Pero después sabrá. La cara agujereada de Livraga, su boca quebrada, los ojos opacos
donde flota una sombra de muerte lo hacen sentir insultado, como se sintiera sin saberlo al
oír el grito desgarrador del conscripto debajo de la ventana. De ese modo, el encuentro con
Livraga resignifica su experiencia de la historia vivida, lo impulsa a investigar, lo arroja
hacia una militancia y un compromiso que habrían de ir profundizándose y radicalizándose
hasta concluir con la escritura de la Carta Abierta a la Junta Militar y su final trágico en
marzo de mil novecientos setenta y siete.

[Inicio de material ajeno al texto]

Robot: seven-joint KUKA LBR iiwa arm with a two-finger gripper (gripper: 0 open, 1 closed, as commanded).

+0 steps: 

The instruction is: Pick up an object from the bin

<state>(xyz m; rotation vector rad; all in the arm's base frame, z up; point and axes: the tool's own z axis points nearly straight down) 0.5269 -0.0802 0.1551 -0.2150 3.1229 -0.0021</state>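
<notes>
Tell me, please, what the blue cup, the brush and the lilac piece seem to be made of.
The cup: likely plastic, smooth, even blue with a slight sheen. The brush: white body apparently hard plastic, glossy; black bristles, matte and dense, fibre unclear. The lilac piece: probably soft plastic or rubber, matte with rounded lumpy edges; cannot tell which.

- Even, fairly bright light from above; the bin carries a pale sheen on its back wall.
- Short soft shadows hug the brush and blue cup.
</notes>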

Cabecita Negra y Operación Masacre en la tradición literaria argentina

Si Cabecita negra y Operación Masacre inscriben al peronismo en la literatura argentina,


lo hacen por lo menos en dos sentidos, a los que podríamos designar como sincrónico y
diacrónico respectivamente. En un sentido sincrónico se leen como una réplica a la cultura
liberal del momento, articulada en gran medida por el espacio de la revista Sur. Esa réplica
supone una vindicación del peronismo, de su cultura, sus prácticas, sus personajes y sus
epopeyas, y está en consonancia con toda un discursividad que atraviesa los años de la
resistencia y que se lee, por ejemplo, en textos como Imperialismo y Cultura de Juan José
Hernández Arregui o Crisis y resurrección de la literatura argentina de Jorge Abelardo
Ramos. Pero además, los relatos de Rozenmacher y Walsh se leen como un diálogo con la
tradición literaria nacional, en un proceso no exceso de miradas críticas y ajustes de
cuentas.
Al respecto, se ha señalado que el cuento “Cabecita Negra” puede entenderse como una
parodia de “Casa Tomada” de Julio Cortázar. Los argumentos sostienen que, desde ese
punto de vista, “Cabecita Negra” invierte el sentido de lo que relata “Casa Tomada”, puesto
que lo que en este cuento es expuesto como un suceso incomprensible e innominado, en
“Cabecita Negra” es referido como un evento motivado por razones históricas, políticas y
culturales, a las que puede mentarse con referencias contextuales precisas. De igual modo,
se han reconocido los vínculos que Operación masacre supone respecto de cierta tradición
denuncialista en la literatura argentina, y que se encarna en obras como Juan Moreira de
Eduardo Gutiérrez.
Por otra parte, en ese tomar distancias respecto del espacio cultural del liberalismo
argentino ambas escrituras no dejan de revelar los vínculos esenciales, constitutivos, que las
ligan con dicho espacio. Porque así como “Cabecita Negra” hace de un relato emblemático
del espacio cultural de Sur su otro inevitable, el prólogo de Operación Masacre no deja de
revelar las deudas que su escritura mantiene respecto de la escritura de Borges y su
predilección por el relato policial.
De tal modo, las escrituras de Rozenmacher y Walsh podrían adscribirse a toda una
tradición nacional de carácter popular, que históricamente se manifiesta como separación
pero también como intercambio con las escrituras del liberalismo, y que en muchos casos
adopta las formas de una escritura realista. Así, la inscripción del peronismo en la narrativa
argentina de la época parece reclamar una estética y una poética que privilegien la
representación de la realidad, por encima de cualquier disquisición de tipo fantástico o
metafísico. Estamos, claramente, ante una elección política del lenguaje poético: de una
elección y no de una imposición determinada por su objeto, como podría suponerlo la
doctrina ortodoxa del realismo narrativo.